Exercise:
Could you output the listing that follows exactly, without its images?

########

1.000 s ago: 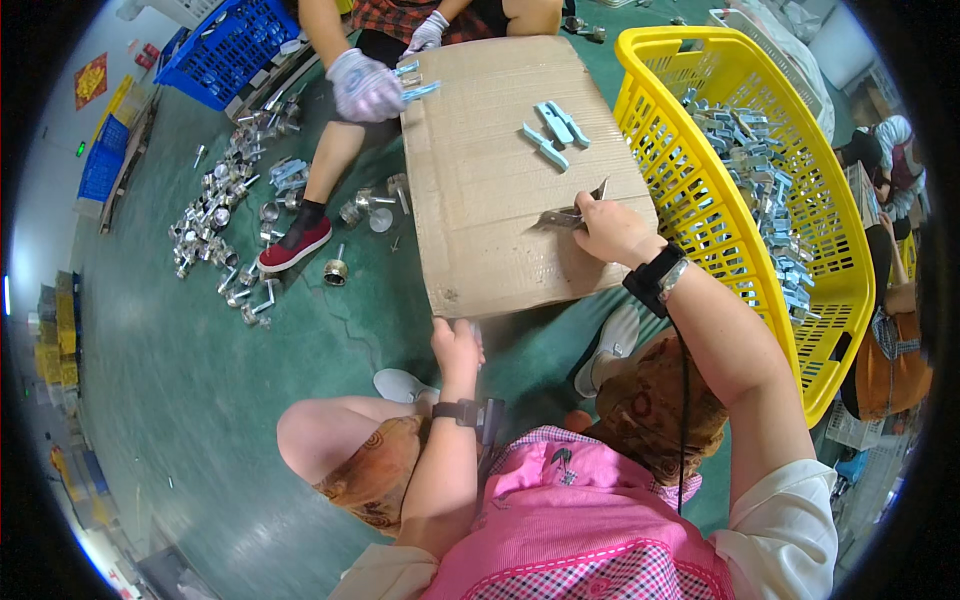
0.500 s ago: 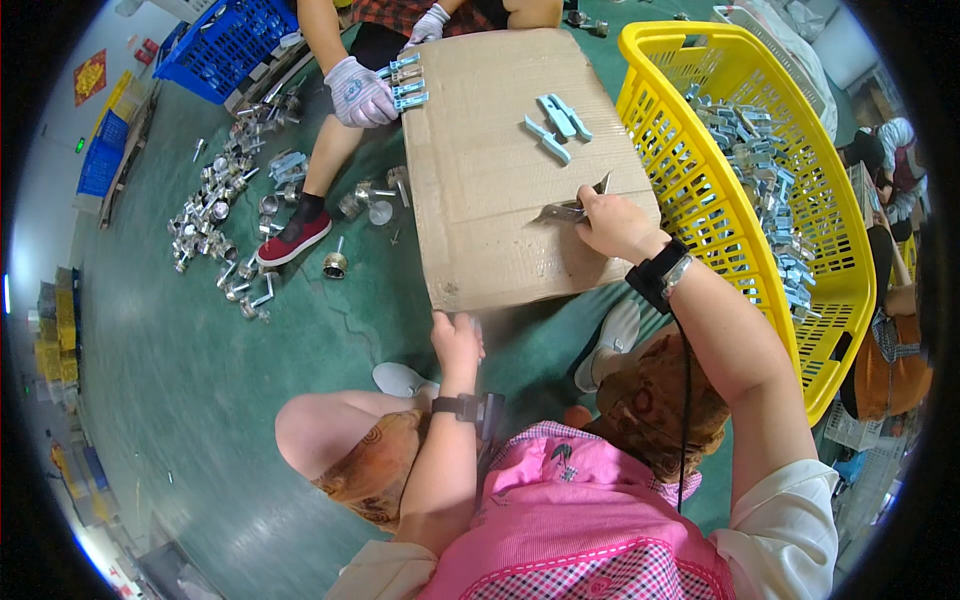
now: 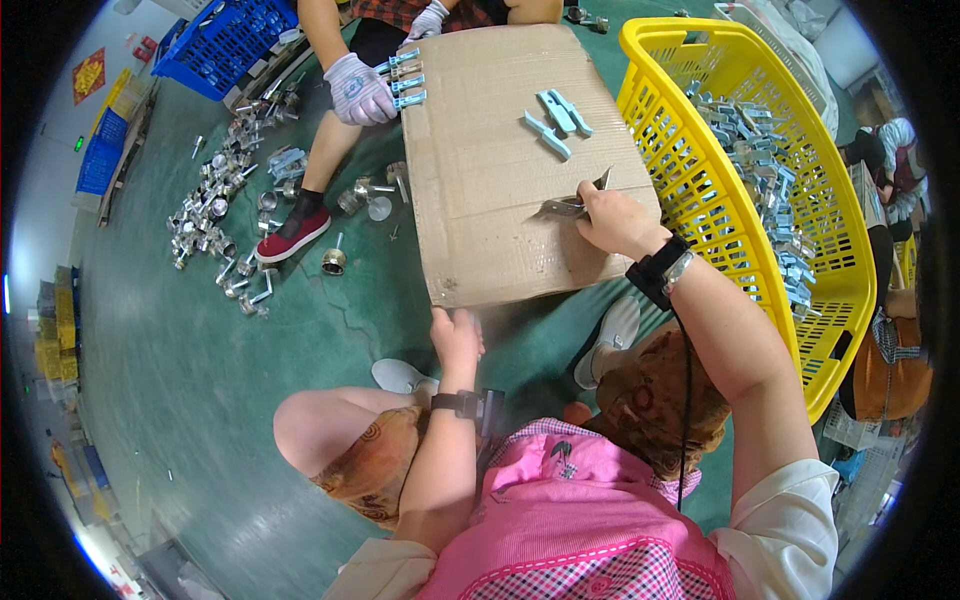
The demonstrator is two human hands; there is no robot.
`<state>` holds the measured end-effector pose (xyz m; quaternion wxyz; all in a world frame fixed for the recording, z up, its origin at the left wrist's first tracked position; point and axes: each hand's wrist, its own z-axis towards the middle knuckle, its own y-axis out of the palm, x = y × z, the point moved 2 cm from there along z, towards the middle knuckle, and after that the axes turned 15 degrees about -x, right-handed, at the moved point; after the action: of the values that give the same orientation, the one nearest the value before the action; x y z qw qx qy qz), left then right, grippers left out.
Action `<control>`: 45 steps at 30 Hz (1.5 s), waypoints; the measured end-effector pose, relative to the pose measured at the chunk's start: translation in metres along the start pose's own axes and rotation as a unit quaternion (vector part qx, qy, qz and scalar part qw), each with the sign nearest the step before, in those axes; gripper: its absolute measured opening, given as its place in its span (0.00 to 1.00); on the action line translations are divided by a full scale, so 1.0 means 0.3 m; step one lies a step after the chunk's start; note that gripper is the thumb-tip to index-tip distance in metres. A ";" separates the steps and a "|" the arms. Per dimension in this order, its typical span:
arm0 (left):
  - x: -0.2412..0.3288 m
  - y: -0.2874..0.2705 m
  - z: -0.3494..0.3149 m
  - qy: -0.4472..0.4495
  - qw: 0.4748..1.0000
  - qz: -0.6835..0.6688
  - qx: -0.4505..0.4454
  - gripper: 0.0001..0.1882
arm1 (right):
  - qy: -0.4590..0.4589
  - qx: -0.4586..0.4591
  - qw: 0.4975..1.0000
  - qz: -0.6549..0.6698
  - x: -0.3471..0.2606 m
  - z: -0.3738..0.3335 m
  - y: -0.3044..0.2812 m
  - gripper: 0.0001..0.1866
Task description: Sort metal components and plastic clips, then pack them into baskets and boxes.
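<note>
Apron: pink [image 3: 580,510], nearest of all, behind both hands and between the two forearms.
Left hand [image 3: 458,338]: fingers curled narrow at the near-left corner of the cardboard; I cannot tell whether they grip it. A dark band [image 3: 460,404] circles the wrist.
Cardboard [image 3: 490,250]: a brown sheet or box top, starting at the left hand's fingertips, passing under the right hand and stretching away ahead of both.
Right hand [image 3: 618,222]: closed on a dark metal piece above the cardboard, farther forward than the left hand; a black band [image 3: 655,275] and a watch sit at the wrist.
Metal piece [image 3: 563,208]: one end juts left of the right hand, a pointed end shows ahead of the fingers.
Loose light-blue pieces [image 3: 565,112]: on the cardboard ahead of the right hand, one lying apart from the others.
Yellow basket [image 3: 665,130]: right of the right hand, beside the cardboard, filled with light-blue and silvery parts [image 3: 765,190].
Floor parts [image 3: 215,200]: silvery pieces scattered well left of the left hand and farther off.
Co-worker's gloved hand [image 3: 360,92]: across the cardboard from both hands, fingers against a row of light-blue pieces [image 3: 407,84] at its left edge; grip unclear.
Blue crate [image 3: 225,45]: far ahead and left, beyond the floor parts.
</note>
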<state>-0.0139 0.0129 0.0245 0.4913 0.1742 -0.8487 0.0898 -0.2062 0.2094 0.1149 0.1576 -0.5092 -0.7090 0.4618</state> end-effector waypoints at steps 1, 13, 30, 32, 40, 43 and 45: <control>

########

Result of this exercise:
1.000 s ago: 
0.500 s ago: 
now: 
The demonstrator is two human hands; there is no robot.
`<state>` holds the measured end-effector pose (xyz m; quaternion wxyz; all in a world frame fixed for the recording, z up, its origin at the left wrist's first tracked position; point and axes: each hand's wrist, its own z-axis towards the middle knuckle, its own y-axis out of the palm, x = y × z, the point moved 2 cm from there along z, towards the middle knuckle, and after that the axes turned 15 degrees about -x, right-handed, at the moved point; after the action: of the values that give the same orientation, the one nearest the value before the action; x y z qw qx qy qz), left then right, grippers left out.
Action `<control>`: 45 steps at 30 Hz (1.5 s), waypoints; the measured end-effector pose, relative to the pose measured at the chunk's start: translation in metres along the start pose's own axes and rotation as a unit quaternion (vector part qx, qy, qz and scalar part qw), each with the sign nearest the step before, in those axes; gripper: its absolute measured opening, given as its place in its span (0.00 to 1.00); on the action line translations are divided by a full scale, so 1.0 means 0.3 m; step one lies a step after the chunk's start; note that gripper is the thumb-tip to index-tip distance in metres. A ";" separates the steps and a "|" the arms. Per dimension in this order, its typical span:
arm0 (left):
  - x: -0.2412..0.3288 m
  - y: -0.2874..0.2705 m
  - z: -0.3494..0.3149 m
  - qy: -0.4472..0.4495
  - qw: 0.4748..1.0000
  - qz: -0.6835..0.6688
  - qx: -0.4505..0.4454
  - gripper: 0.0001..0.1882
arm1 (right):
  - qy: -0.4590..0.4589
  - qx: -0.4586..0.4591
  - qw: 0.4975..1.0000
  - qz: -0.6549..0.6698
  - x: -0.3471..0.2606 m
  - z: -0.3738..0.3335 m
  - y: -0.3044..0.2812 m
  - gripper: 0.0001..0.1866
Task description: Sort metal components and plastic clips, then pack them into baskets and boxes.
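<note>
Apron: pink [image 3: 580,510], nearest of all, behind both hands and between the two forearms.
Left hand [image 3: 458,338]: fingers curled narrow at the near-left corner of the cardboard; I cannot tell whether they grip it. A dark band [image 3: 460,404] circles the wrist.
Cardboard [image 3: 490,250]: a brown sheet or box top, starting at the left hand's fingertips, passing under the right hand and stretching away ahead of both.
Right hand [image 3: 618,222]: closed on a dark metal piece above the cardboard, farther forward than the left hand; a black band [image 3: 655,275] and a watch sit at the wrist.
Metal piece [image 3: 563,208]: one end juts left of the right hand, a pointed end shows ahead of the fingers.
Loose light-blue pieces [image 3: 565,112]: on the cardboard ahead of the right hand, one lying apart from the others.
Yellow basket [image 3: 665,130]: right of the right hand, beside the cardboard, filled with light-blue and silvery parts [image 3: 765,190].
Floor parts [image 3: 215,200]: silvery pieces scattered well left of the left hand and farther off.
Co-worker's gloved hand [image 3: 360,92]: across the cardboard from both hands, fingers against a row of light-blue pieces [image 3: 407,84] at its left edge; grip unclear.
Blue crate [image 3: 225,45]: far ahead and left, beyond the floor parts.
</note>
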<state>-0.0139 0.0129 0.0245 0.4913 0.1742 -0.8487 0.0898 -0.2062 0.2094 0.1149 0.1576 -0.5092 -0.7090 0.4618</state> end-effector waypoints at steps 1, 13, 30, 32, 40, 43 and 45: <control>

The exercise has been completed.